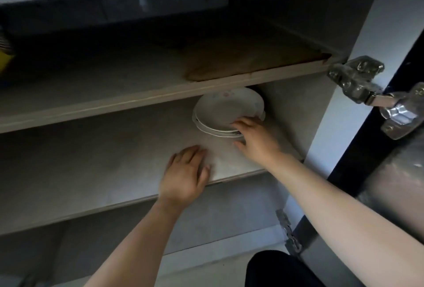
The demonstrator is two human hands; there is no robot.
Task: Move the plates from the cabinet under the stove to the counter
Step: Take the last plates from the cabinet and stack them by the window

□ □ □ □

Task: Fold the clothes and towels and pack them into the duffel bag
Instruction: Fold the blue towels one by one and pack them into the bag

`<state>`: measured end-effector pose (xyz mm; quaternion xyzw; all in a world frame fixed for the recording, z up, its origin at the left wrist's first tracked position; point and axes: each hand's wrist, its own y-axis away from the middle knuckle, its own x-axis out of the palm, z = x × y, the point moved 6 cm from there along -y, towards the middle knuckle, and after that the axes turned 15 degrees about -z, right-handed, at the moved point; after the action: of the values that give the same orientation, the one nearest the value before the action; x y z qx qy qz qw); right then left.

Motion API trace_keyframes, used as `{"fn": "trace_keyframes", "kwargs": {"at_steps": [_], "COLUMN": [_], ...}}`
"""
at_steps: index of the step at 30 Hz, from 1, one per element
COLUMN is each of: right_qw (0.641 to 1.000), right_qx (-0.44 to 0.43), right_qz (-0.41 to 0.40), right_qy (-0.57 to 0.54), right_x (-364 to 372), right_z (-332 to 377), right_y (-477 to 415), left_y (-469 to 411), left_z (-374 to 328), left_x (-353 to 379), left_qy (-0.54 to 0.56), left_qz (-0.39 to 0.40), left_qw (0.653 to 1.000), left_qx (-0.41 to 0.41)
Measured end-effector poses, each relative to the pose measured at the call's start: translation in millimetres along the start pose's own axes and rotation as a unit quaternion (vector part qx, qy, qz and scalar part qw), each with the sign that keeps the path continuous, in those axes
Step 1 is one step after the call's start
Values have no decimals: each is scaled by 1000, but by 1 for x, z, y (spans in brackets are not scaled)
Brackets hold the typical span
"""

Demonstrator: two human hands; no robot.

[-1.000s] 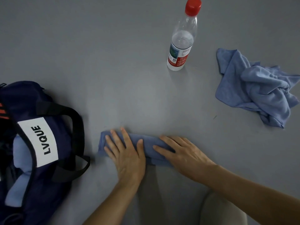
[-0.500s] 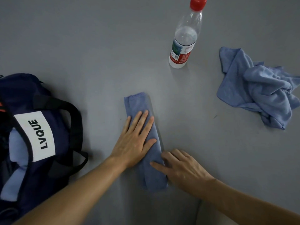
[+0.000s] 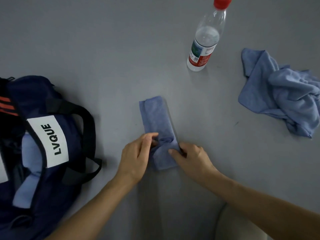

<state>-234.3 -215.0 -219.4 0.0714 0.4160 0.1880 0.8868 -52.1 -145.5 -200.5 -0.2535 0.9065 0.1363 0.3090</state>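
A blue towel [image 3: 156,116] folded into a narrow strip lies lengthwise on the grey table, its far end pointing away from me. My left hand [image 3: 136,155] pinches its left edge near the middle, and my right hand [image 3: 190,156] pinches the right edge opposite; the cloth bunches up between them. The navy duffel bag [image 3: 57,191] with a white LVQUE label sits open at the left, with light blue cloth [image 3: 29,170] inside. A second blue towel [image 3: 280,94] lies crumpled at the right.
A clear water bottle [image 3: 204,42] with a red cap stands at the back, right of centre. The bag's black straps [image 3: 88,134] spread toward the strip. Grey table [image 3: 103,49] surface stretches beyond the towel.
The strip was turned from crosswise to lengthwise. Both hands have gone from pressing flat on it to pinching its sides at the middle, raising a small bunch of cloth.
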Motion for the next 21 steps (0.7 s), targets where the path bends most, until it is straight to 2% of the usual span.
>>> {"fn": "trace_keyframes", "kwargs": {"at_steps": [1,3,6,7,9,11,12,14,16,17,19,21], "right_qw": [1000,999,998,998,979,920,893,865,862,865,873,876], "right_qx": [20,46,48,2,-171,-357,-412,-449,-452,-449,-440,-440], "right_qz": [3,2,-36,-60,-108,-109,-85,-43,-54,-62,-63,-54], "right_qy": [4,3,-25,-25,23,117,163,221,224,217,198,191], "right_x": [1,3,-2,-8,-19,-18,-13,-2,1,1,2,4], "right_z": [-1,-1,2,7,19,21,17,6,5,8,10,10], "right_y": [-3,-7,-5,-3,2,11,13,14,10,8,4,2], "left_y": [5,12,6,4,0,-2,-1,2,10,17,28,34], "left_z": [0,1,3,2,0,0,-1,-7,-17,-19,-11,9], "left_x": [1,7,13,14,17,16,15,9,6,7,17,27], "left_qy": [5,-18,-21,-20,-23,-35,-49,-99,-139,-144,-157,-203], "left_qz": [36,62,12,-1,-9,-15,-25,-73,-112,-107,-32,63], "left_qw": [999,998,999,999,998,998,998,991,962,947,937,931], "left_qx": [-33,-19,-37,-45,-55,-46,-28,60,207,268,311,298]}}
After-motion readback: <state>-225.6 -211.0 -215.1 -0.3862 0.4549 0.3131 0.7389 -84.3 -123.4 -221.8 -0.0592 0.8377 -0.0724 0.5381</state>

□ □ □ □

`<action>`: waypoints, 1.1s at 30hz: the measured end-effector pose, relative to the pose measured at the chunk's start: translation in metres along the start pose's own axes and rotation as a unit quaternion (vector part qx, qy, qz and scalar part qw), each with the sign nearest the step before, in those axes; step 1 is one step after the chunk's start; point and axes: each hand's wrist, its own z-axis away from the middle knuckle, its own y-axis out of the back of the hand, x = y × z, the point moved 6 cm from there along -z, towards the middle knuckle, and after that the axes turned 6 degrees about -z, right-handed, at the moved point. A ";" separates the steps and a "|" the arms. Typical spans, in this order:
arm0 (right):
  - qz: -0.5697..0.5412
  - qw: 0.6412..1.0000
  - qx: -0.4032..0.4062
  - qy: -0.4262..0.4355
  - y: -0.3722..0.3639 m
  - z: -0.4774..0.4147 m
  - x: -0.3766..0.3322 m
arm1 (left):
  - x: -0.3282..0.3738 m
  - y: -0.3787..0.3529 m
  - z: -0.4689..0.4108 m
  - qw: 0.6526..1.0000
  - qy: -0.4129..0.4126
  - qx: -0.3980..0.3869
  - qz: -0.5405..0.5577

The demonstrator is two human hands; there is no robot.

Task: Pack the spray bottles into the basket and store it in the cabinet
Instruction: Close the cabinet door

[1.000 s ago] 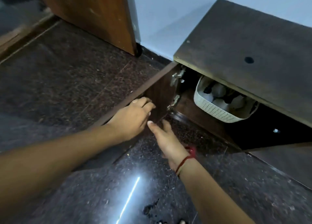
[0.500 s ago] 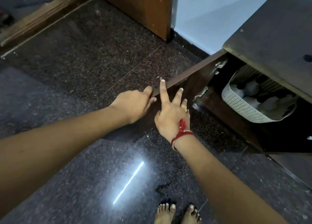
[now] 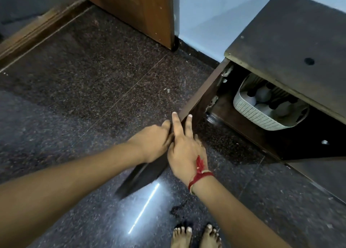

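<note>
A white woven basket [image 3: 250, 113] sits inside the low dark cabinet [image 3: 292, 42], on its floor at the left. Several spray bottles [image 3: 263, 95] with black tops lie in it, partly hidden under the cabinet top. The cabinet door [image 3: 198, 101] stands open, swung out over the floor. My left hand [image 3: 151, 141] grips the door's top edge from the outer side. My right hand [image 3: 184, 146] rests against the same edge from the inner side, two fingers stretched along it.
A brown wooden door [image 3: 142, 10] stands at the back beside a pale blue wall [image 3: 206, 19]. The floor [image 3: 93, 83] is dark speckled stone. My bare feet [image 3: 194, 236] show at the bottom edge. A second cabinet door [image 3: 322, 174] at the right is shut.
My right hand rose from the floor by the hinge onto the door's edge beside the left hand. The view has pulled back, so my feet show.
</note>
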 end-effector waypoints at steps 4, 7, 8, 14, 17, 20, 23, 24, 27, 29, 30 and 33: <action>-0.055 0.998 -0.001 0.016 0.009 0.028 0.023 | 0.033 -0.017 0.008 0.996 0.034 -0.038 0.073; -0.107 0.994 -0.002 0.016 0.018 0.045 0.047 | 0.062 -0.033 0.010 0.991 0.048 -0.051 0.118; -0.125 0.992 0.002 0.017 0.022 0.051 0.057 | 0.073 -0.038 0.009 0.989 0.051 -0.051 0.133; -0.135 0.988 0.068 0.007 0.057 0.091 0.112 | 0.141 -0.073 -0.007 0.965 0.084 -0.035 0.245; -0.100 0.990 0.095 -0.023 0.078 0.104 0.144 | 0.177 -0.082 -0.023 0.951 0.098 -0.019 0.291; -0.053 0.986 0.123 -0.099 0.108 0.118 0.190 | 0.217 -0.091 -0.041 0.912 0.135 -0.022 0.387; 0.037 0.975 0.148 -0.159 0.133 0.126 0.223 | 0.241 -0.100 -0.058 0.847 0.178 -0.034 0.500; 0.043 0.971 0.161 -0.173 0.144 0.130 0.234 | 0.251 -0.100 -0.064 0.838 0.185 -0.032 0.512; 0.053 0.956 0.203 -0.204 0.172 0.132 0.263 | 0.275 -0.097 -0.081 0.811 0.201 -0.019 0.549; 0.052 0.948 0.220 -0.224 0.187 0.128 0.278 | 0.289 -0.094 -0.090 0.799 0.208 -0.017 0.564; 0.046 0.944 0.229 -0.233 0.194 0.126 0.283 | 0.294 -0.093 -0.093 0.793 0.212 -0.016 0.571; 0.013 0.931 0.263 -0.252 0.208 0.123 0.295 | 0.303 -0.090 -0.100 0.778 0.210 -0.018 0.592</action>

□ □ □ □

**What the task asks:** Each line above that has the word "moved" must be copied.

**Your response:**
`<state>`: measured end-effector pose (xyz mm; quaternion xyzw; all in a world frame fixed for the recording, z up, its origin at the left wrist's first tracked position; point and axes: each hand's wrist, its own y-axis away from the middle knuckle, its own x-axis out of the palm, z = x × y, the point moved 6 cm from there along -y, towards the middle knuckle, and after that the axes turned 15 degrees about -z, right-handed, at the moved point; after the action: of the values that give the same orientation, the one nearest the value before the action; x y z qx qy qz qw); right then left.
`<action>`: waypoints, 1.1s at 30hz: the measured end-effector pose, relative to the pose measured at the chunk's start: translation in metres along the start pose's own axes and rotation as a unit quaternion (vector part qx, qy, qz and scalar part qw), each with the sign nearest the step before, in those axes; step 1 is one step after the chunk's start; point and axes: each hand's wrist, its own z-axis away from the middle knuckle, its own y-axis out of the back of the hand, x = y × z, the point moved 6 cm from there along -z, towards the middle knuckle, and after that the axes turned 6 degrees about -z, right-handed, at the moved point. A ";" separates the steps and a "|" the arms. Typical spans, in this order:

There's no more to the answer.